> **What to work on**: Repeat verbatim, and only, the lines of the data below, beginning at the line that contains "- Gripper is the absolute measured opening" and stopping after the line that contains "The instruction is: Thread".

______

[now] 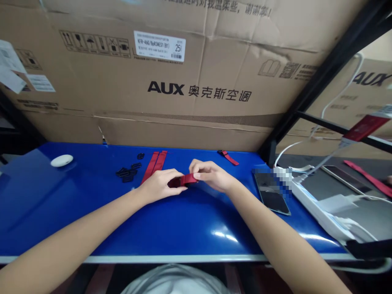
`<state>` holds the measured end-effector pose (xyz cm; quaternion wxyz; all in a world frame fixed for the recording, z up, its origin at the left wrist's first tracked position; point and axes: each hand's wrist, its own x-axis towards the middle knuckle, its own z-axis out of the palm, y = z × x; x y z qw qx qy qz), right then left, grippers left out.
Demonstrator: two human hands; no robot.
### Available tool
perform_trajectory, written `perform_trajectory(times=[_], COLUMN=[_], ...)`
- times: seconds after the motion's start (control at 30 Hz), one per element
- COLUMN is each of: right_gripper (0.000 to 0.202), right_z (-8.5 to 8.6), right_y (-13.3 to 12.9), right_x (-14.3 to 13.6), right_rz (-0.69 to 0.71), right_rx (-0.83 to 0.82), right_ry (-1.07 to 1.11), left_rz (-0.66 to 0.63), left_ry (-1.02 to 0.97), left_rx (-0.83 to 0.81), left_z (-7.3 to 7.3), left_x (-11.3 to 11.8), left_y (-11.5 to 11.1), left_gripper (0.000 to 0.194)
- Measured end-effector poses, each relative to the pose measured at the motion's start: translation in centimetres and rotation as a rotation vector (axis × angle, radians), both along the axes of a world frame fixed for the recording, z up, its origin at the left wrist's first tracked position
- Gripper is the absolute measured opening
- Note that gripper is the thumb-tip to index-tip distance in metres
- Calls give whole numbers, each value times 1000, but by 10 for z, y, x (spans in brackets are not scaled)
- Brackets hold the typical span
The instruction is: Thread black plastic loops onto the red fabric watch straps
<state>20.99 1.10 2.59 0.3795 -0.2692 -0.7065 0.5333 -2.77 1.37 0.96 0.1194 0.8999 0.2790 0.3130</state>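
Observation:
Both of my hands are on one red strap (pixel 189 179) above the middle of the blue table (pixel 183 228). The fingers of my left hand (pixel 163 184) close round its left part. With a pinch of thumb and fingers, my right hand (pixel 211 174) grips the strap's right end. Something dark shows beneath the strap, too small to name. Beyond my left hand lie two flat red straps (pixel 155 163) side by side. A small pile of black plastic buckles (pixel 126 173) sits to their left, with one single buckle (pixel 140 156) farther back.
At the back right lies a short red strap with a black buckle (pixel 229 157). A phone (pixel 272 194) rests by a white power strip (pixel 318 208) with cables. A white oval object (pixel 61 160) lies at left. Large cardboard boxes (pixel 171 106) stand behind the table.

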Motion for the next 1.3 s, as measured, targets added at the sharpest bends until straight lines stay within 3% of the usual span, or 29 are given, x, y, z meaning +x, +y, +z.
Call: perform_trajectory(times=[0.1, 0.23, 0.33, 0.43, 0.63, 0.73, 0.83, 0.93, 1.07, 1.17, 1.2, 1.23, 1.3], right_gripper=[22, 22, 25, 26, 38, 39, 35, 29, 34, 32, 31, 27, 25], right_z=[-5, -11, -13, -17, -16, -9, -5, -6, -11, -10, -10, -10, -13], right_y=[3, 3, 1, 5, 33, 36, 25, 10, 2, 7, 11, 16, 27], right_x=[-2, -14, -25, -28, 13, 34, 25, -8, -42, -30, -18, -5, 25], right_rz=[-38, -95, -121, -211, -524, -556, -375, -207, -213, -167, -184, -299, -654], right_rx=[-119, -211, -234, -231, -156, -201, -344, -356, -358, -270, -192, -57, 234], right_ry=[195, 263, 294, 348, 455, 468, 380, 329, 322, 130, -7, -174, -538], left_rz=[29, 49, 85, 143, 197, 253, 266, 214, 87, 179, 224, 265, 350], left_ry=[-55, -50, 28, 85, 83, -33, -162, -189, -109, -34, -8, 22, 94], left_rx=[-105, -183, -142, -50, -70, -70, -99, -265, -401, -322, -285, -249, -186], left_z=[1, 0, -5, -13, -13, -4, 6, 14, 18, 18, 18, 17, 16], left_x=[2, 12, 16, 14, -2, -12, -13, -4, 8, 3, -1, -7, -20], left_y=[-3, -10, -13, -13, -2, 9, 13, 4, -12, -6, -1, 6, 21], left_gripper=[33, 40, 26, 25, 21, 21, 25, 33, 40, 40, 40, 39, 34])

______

> **Response to this task**:
- Gripper is the absolute measured opening
- Note that gripper is the thumb-tip to index-tip distance in metres
- Calls give whole numbers, each value times 1000, but by 10 for z, y, x (spans in brackets are not scaled)
- Brackets hold the typical span
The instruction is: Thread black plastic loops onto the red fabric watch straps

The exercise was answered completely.